А Пикуля эта мысль не отпускала. Видимо, в этот год написал он записку, найденную мною позднее в рукописи «Аракчеевщины»:
«Старость застигает человека врасплох. Нет, я ещё не хватаюсь рукой за сердце, но сердце само уже чувствует, что сроки диктуют поведение и стиль работы. Теперь речь не о том, чтобы сказать, время требует досказать».
Судьба отпустила Валентину Саввичу Пикулю ещё четыре творческих года. Говорю «творческих» потому, что вне работы он не представлял своего существования.
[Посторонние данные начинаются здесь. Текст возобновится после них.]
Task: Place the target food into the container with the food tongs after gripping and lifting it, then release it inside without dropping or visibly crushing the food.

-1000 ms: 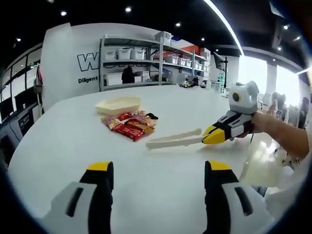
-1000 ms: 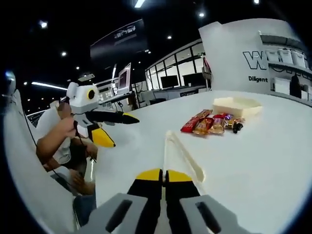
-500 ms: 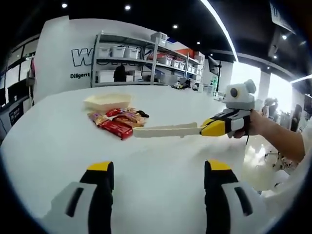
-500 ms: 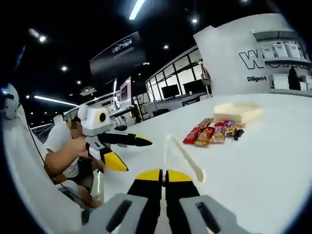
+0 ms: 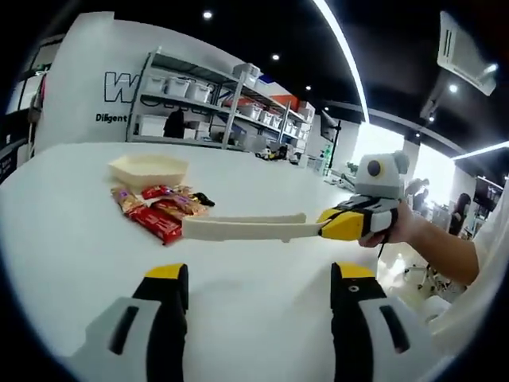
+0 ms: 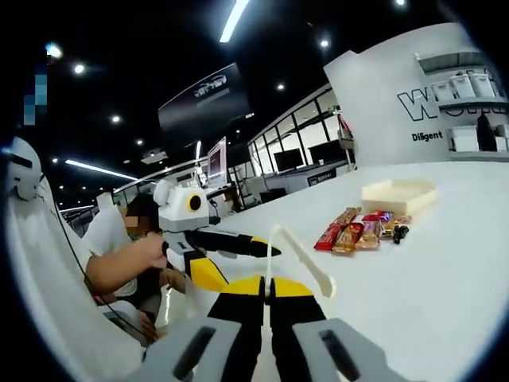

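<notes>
The right gripper [image 6: 267, 288] clenched cream food tongs [image 5: 242, 229] above the white table [image 5: 71, 239]; the left gripper [image 5: 258, 274] stood released.

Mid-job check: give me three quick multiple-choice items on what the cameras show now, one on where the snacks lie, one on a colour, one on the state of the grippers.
1. The snack packets lie
A. inside the container
B. on the table beside the container
C. between the tongs' arms

2. The container is
A. red
B. black
C. cream

3. The right gripper is
A. shut on the tongs
B. open above the table
C. shut on a snack packet

Answers:
1 B: the packets rest on the white table, next to the container, which looks empty.
2 C: its walls are pale cream, like the tongs.
3 A: its yellow tips clamp the tongs' handle end; the left gripper is open.
</notes>
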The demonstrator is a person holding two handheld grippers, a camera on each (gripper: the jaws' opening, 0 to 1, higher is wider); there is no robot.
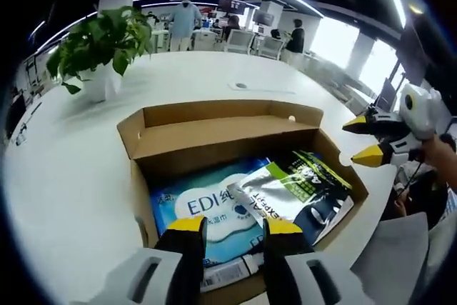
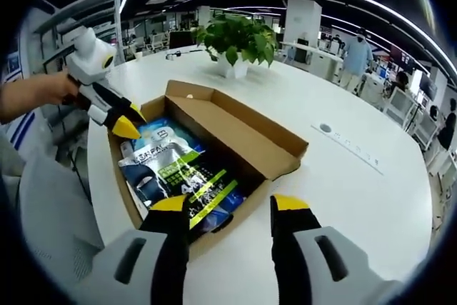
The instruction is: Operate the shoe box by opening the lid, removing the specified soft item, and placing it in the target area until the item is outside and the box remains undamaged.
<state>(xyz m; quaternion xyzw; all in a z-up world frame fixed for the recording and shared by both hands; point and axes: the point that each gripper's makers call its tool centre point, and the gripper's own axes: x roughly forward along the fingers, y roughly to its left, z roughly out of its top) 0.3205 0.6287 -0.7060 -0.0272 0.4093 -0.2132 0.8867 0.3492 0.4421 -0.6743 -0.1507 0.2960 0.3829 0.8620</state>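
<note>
An open brown cardboard shoe box (image 1: 214,130) (image 2: 246,137) sits on the white table with its lid flap folded back. Inside lie a blue wet-wipes pack (image 1: 207,208) (image 2: 158,133) and a silver, black and green pouch (image 1: 296,191) (image 2: 182,173) resting partly on it. My left gripper (image 1: 232,228) hangs open just above the near end of the box, over the blue pack; in the right gripper view it (image 2: 128,125) hovers at the box's left end. My right gripper (image 2: 230,206) stands open by the box's near wall; in the left gripper view it (image 1: 363,139) shows beside the box's right corner.
A potted green plant (image 1: 100,44) (image 2: 235,41) stands on the white table (image 1: 64,176) (image 2: 357,176) beyond the box. A small round port (image 1: 240,86) (image 2: 325,128) is set in the tabletop. A person's hand (image 2: 32,94) holds the left gripper. People and chairs occupy the office background.
</note>
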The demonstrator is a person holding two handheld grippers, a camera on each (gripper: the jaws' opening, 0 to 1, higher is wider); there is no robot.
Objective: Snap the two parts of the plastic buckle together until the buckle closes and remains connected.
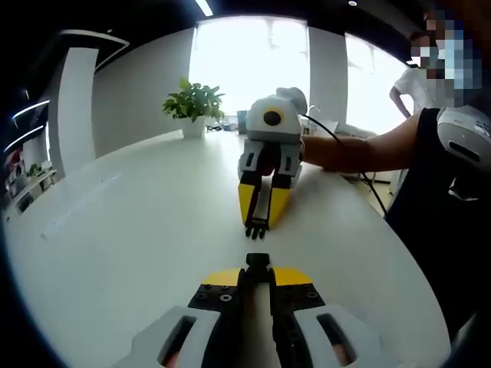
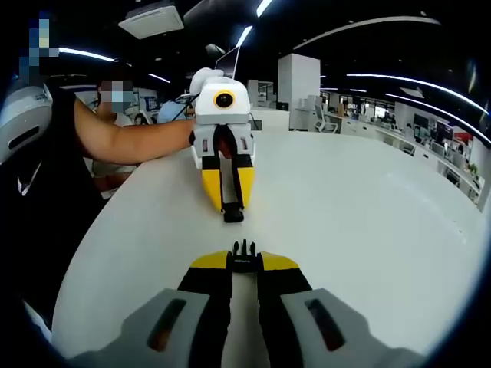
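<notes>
Both claws are held low over the white table point(image 1: 115, 230), facing each other tip to tip, with a small gap between the two buckle parts.

Left claw point(image 1: 258, 270): jaws closed together, clenched on the socket half of the black buckle point(image 1: 258, 261), which protrudes from the tips. In the right gripper view the same claw point(image 2: 232, 208) points toward the camera with the socket half point(image 2: 233, 215) at its tip. A person's bare forearm point(image 2: 130, 138) extends behind it.

Right claw point(image 2: 244, 262): jaws closed, grasping the pronged half of the buckle point(image 2: 244, 251), prongs pointing forward. In the left gripper view this claw point(image 1: 259, 218) slopes downward, its pronged half point(image 1: 257, 228) just above the table.

The two halves are aligned but apart, not engaged.

A potted plant point(image 1: 195, 103) stands at the far table edge. No legible writing or brand marks.
</notes>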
В этот год Валентина навестили два давно знакомых Сергея: Викулов и Журавлёв. Сергей Васильевич Викулов — поэт, фронтовик, главный редактор журнала «Наш современник». Понятно, что было о чём поговорить коллегам и ветеранам. Вспоминали общих друзей и знакомых, среди их имен звучали знаменитые — Сергей Орлов, Михаил Дудин, Николай Тихонов.
Несмотря на давнее сотрудничество с журналом, Пикуль не преминул высказать главному редактору свои претензии по поводу публикации «Нечистой силы».
— Как можно без ведома автора менять заглавие произведения, — наступал Пикуль, — тем более заимствовать у Арцыбашева «У последней черты»? Как можно было печатать роман с такими многочисленными и неудачными сокращениями? Но говорилось это, так сказать, к слову. Пикуль и сам понимал, что большинство его пожеланий — из области мечты о «свободе» слова в правовом государстве.
А в реальных условиях надо было смотреть на правду, какая она есть: публикация сильно «причёсанного» романа в журнале стоила его главному редактору поистине героических усилий, и, честно говоря, только после неё начались серьезные (и не серьёзные) разговоры о Пикуле… Тот, кто не знал его имени, — после выхода «У последней черты» узнал.
Сергей Викулов подарил Пикулю двухтомник избранных произведений в двух томах с дарственной надписью:
«Милые русичи Антонина Ильинична и Валентин Саввич, до глубины души тронут Вашим гостеприимством. Дай Вам Бог здоровья и общих успехов!»